Once you find the line with "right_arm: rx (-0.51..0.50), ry" in the data that follows, repeat it and every line after it exactly, through the line with "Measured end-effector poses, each".

————————

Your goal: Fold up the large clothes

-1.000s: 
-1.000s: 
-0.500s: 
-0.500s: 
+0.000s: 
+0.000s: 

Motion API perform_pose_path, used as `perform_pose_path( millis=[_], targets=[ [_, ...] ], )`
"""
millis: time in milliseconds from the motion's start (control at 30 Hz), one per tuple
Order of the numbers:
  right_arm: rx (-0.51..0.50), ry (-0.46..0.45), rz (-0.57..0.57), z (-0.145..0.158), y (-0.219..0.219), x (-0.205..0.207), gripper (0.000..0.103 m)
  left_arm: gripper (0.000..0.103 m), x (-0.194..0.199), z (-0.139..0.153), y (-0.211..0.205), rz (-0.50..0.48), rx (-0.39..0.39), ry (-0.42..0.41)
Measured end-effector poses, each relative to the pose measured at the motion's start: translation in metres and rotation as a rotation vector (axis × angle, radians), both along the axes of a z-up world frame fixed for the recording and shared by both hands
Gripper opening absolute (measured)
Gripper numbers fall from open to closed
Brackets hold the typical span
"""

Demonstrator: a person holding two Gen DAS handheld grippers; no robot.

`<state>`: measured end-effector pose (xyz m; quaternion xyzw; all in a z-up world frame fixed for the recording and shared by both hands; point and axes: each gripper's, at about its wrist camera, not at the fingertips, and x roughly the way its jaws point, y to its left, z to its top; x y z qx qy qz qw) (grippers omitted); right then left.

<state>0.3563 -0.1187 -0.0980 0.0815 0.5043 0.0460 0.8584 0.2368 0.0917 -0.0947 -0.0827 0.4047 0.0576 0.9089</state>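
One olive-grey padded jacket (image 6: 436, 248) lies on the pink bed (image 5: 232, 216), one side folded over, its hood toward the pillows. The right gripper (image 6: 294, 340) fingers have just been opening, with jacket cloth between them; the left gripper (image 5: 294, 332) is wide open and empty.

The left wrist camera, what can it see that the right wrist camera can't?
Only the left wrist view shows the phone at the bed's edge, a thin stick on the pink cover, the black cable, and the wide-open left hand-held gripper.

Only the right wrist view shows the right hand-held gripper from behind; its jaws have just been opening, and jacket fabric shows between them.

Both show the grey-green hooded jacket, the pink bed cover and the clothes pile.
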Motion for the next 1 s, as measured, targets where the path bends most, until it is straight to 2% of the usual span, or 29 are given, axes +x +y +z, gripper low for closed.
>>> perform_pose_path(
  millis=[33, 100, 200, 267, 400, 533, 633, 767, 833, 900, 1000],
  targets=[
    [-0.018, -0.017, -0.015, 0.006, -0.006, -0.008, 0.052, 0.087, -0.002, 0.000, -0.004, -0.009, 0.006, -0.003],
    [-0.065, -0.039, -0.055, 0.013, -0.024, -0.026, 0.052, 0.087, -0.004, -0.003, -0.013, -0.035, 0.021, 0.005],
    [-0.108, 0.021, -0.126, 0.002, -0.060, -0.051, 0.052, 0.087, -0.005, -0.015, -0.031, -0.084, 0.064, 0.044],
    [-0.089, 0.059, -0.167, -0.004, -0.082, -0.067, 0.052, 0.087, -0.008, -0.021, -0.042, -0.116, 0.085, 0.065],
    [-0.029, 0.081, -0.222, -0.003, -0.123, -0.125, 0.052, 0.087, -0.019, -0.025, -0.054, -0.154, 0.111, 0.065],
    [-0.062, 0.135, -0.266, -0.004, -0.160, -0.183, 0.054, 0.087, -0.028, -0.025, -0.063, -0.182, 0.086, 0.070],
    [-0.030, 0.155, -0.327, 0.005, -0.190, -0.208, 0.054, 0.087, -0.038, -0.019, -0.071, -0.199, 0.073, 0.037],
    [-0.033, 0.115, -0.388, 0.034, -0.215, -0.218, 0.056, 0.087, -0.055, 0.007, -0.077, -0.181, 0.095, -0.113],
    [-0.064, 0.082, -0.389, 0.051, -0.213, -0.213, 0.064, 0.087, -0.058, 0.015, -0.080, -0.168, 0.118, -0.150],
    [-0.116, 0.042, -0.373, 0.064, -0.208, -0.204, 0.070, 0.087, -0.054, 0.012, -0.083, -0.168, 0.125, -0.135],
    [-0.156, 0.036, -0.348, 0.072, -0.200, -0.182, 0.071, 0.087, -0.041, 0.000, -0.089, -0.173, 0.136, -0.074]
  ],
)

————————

** Expected answer **
  right_arm: rx (-0.51..0.50), ry (-0.46..0.45), rz (-0.57..0.57), z (-0.145..0.158), y (-0.219..0.219), x (-0.205..0.207), gripper (0.000..0.103 m)
  left_arm: gripper (0.000..0.103 m), x (-0.194..0.199), z (-0.139..0.153), y (-0.211..0.205), rz (-0.50..0.48), rx (-0.39..0.39), ry (-0.42..0.41)
Measured end-effector poses, each relative to the pose measured at the motion's start: translation in metres and rotation as a rotation vector (axis × angle, radians), both along the axes of a z-up world frame fixed for the recording and shared by both hands

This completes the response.